So mysteriös wie dieses heidnische Heiligtum ist auch sein Name, über dessen Herkunft keine Einigkeit in der einschlägigen Expertenwelt besteht. Unter verschiedenen Versionen der Namensdeutung erscheint die Bezeichnung „Berg aus Stein“ die einleuchtendste zu sein. Dies ist auch der erste Eindruck, der dem Betrachter von diesem Altarberg vermittelt wird – ein ungewöhnlich geformter Haufen aus Stein.
Einig ist man sich jedoch darüber, dass dieses Monument sowohl in Sardinien als auch im gesamten Mittelmeerraum einzigartig ist. Der Altarbau mag zwar auf den Laien eher uninteressant und nicht sehr beeindruckend wirken, doch bei näherer Betrachtung und einer sachkundigen Führung eröffnet sich eine um Jahrtausende zurückliegende Welt mit für uns kaum nachvollziehbaren Kulturen, Riten und religiösem Brauchtum. Das Heiligtum wurde vermutlich von der Ozieri-Kultur zu einer Zeit errichtet, als diese Gegend bereits seit über 1000 Jahren besiedelt war. Außerdem geht man davon aus, dass vor diesem Altarbau eine noch ältere Kultstätte existiert haben muss, die jedoch durch einen Brand zerstört wurde. Noch im Zweiten Weltkrieg war der Berg ein dicht bewachsener Beobachtungsposten und erst in den 50er Jahren des letzten Jahrhunderts entdeckte man bei Ausgrabungen seine ursprüngliche Bedeutung. Archäologen ist es gelungen, die linke Seite des terrassenförmig angelegten, etwa neun Meter hohen Altarbaus detailgetreu zu rekonstruieren. Die lange Rampe, die bis zum Sockel der Kultstätte führt, diente wahrscheinlich als Aufgang für Opfertiere.

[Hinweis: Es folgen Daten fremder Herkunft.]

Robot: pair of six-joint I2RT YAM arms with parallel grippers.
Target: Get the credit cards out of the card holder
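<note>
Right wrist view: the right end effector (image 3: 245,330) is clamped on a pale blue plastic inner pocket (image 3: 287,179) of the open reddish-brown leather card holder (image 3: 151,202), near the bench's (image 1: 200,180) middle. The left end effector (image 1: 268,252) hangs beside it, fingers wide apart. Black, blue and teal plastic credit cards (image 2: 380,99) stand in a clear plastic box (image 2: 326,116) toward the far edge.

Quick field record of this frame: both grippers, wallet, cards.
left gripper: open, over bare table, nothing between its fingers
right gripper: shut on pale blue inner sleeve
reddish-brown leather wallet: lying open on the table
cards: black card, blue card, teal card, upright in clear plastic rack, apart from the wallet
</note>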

Die Forscher sind sich nach wie vor nicht über die Herkunft des Altars einig. Geht man von seiner terrassenartigen Form aus, müsste die Kultstätte aus dem orientalischen Raum, wie Mesopotamien oder aus der Gegend des Irak stammen. Auch über die Bedeutung der zu beiden Seiten der Rampe liegenden Steinfragmente herrscht unter den Wissenschaftlern nicht unbedingt Einigkeit. Ein mächtiger Menhir wird als Symbol einer männlichen und weiblichen Gottheit zugleich vermutet, und die den Altar umgebenden weiteren Kultsteine können ebenfalls Heiligtümer von steinzeitlichen Kulturen gewesen sein. So wurden auf einem Steintisch wahrscheinlich Tieropfer zu Ehren einer Erdgöttin dargebracht, wie anhand der dort gefunden Überresten von Säugetieren und Fischen angenommen wird. Auch geht man davon aus, dass es sich um einen bedeutenden Wallfahrtsort gehandelt haben muss, worauf die ebenfalls entdeckten Muschelreste schließen lassen.

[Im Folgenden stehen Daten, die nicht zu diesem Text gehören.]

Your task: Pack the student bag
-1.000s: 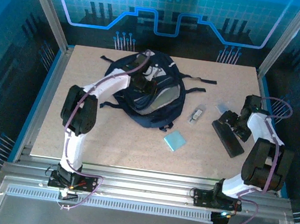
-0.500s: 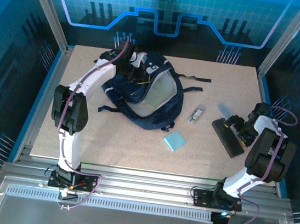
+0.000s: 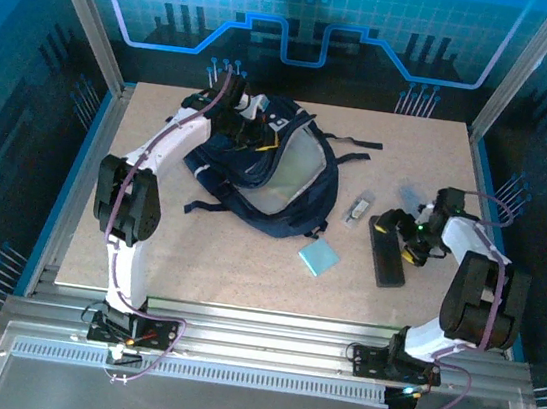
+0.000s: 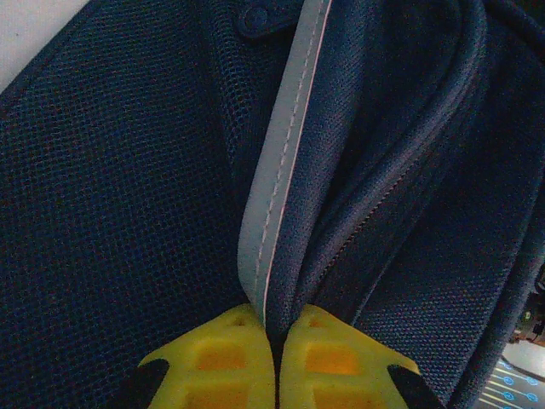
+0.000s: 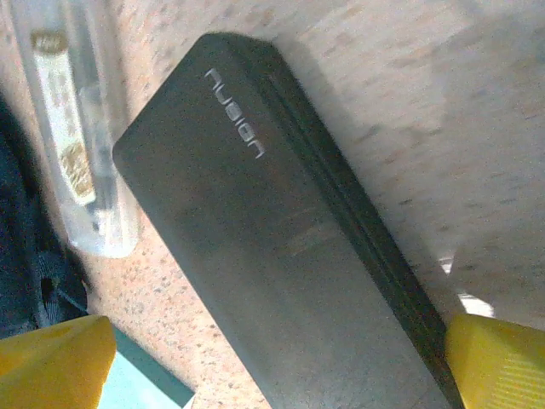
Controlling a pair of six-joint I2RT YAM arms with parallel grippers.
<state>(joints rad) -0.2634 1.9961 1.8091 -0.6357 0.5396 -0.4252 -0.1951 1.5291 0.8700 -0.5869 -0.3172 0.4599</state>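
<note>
On the far left-centre of the bench (image 3: 147,248) lies the student bag (image 3: 287,181), straps splayed, and nothing can be seen inside it. Judging by how things lie, the packing has barely begun. Every loose item sits on the bench to the bag's right: a clear packet (image 3: 357,211), a light blue pad (image 3: 318,257) just beside the bag's near edge, a long black case (image 3: 389,255), and a small pale item (image 3: 406,195) too blurred to name. All of these would have to go in, and any zip would have to be closed after that. The left end effector (image 4: 274,341) is clamped tight at the bag's far edge, its yellow fingertips (image 4: 230,358) pinching a fold of navy fabric with a grey stripe (image 4: 281,170), apparently to lift the mouth open. The right end effector (image 5: 272,366) is spread wide and straddles the black case. One finger is close against the case's edge and the other is well apart from it, so the case is not gripped.
</note>
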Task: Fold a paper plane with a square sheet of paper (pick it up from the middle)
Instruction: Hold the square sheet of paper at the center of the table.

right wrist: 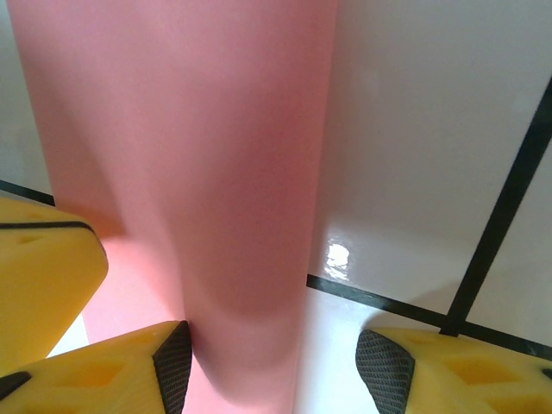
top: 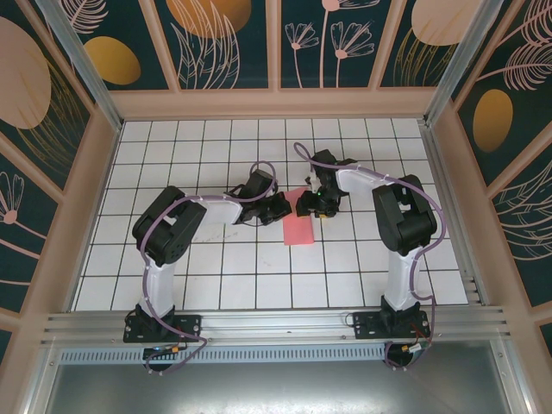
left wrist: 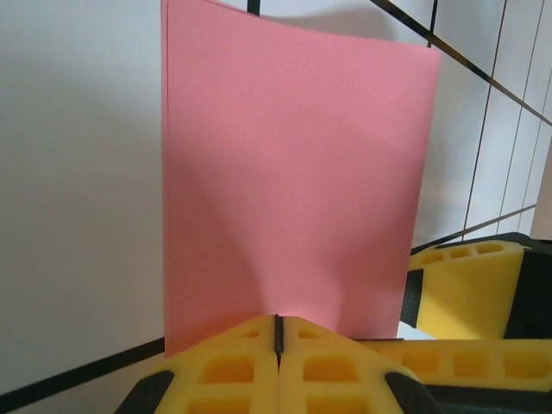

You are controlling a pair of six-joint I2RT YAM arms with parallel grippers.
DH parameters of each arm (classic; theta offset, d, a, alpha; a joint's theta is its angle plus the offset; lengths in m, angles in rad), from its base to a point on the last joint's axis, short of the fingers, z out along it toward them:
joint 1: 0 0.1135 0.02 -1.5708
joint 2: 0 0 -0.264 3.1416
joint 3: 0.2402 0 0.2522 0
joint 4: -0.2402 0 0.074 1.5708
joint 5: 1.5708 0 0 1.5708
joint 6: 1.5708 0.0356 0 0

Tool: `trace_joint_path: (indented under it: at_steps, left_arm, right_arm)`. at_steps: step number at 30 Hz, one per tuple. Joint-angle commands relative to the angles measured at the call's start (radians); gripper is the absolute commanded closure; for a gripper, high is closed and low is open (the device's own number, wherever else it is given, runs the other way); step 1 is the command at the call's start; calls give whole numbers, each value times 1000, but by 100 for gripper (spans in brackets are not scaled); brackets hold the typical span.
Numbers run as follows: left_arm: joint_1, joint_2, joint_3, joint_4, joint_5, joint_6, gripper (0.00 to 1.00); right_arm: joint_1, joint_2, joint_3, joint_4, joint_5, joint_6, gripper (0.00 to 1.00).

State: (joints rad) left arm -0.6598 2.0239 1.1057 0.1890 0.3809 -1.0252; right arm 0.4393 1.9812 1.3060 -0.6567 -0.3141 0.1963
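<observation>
The square sheet of paper [top: 299, 228] sits mid-table [top: 216, 276], right between our two grippers and under both of them. From the top camera it reads as a narrow rectangle rather than a full square, so we judge it's doubled over, with the fold soft and not creased yet. We can't confirm the layer count.

The left gripper [left wrist: 278, 332] has its pads pressed together with no gap. The near edge of the sheet runs straight into that seam, and a low ridge rises from it, so we read this as a pinch on the edge. The likely reason is anchoring, so the sheet can't slide on the slick tiles while the other arm works.

The right gripper [right wrist: 272, 362] has its jaws apart, gripping nothing. In its wrist view, a rounded hump of the sheet runs up between its fingers [right wrist: 129, 371], brushing the left-hand one. The other one stands off over bare tile. Our read is that it's straddling the bulge, either to press it flat or to re-grip.

The two tools sit very close. The left wrist view shows a right finger [left wrist: 461, 285] just beside the sheet's corner. Finger collision and tearing at the pinch are the risks we'd watch.

We're early in the task, with no dart shape yet.
</observation>
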Motion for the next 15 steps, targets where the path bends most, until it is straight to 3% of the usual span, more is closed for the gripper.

Die Nutzung der Kultstätte lässt sich etwa bis 1800 v. Chr. belegen, dann wurde der Monte d’Accodi verlassen. Zur gleichen Zeit betrat eine andere Kultur den Boden Sardiniens: die Nuraghen. Es dürfte wohl kein Zufall sein, dass ein Volk dem anderen seinen Lebensraum überließ. Sicher ist jedenfalls, dass die Nuraghen den Monte d’Accodi nicht als Kultstätte nutzten, da sie in einiger Entfernung zu dem Altarbau eigene Gräber und Opferstätten anlegten.